**Task description**. What you return should match the material below line for line, except that no image appears in it.

**Source data**.

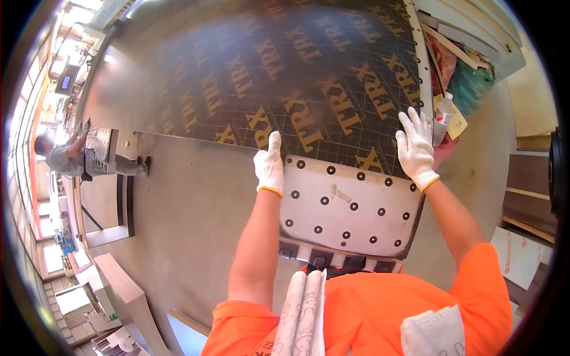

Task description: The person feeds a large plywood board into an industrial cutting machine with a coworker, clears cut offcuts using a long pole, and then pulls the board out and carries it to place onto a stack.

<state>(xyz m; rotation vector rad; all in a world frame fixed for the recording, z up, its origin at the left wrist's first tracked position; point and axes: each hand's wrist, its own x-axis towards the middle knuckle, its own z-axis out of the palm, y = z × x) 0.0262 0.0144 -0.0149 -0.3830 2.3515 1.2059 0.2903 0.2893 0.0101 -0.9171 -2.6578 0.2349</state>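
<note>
A large black sheet panel [338, 77], printed with tan lettering and a fine grid, stretches away in front of me. Its near edge rests over a white table [338, 193] dotted with black round studs. My left hand [270, 163], in a white knit glove, holds the panel's near edge with the thumb on top; the fingers underneath are hidden. Also gloved, my right hand [417, 145] lies on the panel's right edge with its fingers stretched and apart.
A clear plastic bottle [443, 111] stands right of my right hand, near red and teal plastic wrap [472, 86]. Far left, another person [68, 159] works at a bench. Long boards [127, 285] lie at the lower left, and stacked panels [525, 181] at the right.
</note>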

**Problem solution**.
Task description: The person feeds a large plywood board into an industrial cutting machine with a coworker, clears cut offcuts using a long pole, and then pulls the board out and carries it to place onto a stack.

<state>(xyz m; rotation vector rad; all in a world frame fixed for the recording, z up, its origin at the left wrist's first tracked position; point and axes: each hand's wrist, its own x-axis towards the middle knuckle, its own z-axis out of the palm, y = z × x) 0.0262 0.0144 -0.0149 -0.3830 2.3515 1.2059 0.2903 0.2893 0.0101 -0.9171 -2.6578 0.2349</state>
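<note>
A large black sheet panel [338, 77], printed with tan lettering and a fine grid, stretches away in front of me. Its near edge rests over a white table [338, 193] dotted with black round studs. My left hand [270, 163], in a white knit glove, holds the panel's near edge with the thumb on top; the fingers underneath are hidden. Also gloved, my right hand [417, 145] lies on the panel's right edge with its fingers stretched and apart.
A clear plastic bottle [443, 111] stands right of my right hand, near red and teal plastic wrap [472, 86]. Far left, another person [68, 159] works at a bench. Long boards [127, 285] lie at the lower left, and stacked panels [525, 181] at the right.
</note>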

Nothing remains to be added to the output.